TASK STATEMENT.
Each line below should be written out again without any change.

DATA EXCERPT.
• • • • • • •

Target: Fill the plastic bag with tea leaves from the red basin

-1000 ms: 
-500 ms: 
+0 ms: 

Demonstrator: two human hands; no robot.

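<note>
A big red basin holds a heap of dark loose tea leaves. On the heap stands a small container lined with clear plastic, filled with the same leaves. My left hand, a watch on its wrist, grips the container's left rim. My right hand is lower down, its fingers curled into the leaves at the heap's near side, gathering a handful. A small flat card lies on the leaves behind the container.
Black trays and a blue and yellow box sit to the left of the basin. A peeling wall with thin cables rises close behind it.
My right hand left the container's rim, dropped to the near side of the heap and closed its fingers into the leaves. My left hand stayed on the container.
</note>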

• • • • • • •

REPLY TO THE TASK.
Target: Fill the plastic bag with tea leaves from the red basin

-1000 ms: 
-500 ms: 
+0 ms: 

Demonstrator: two human hands; no robot.

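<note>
A big red basin holds a heap of dark loose tea leaves. On the heap stands a small container lined with clear plastic, filled with the same leaves. My left hand, a watch on its wrist, grips the container's left rim. My right hand is lower down, its fingers curled into the leaves at the heap's near side, gathering a handful. A small flat card lies on the leaves behind the container.
Black trays and a blue and yellow box sit to the left of the basin. A peeling wall with thin cables rises close behind it.
My right hand left the container's rim, dropped to the near side of the heap and closed its fingers into the leaves. My left hand stayed on the container.
</note>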

With this, the answer is done.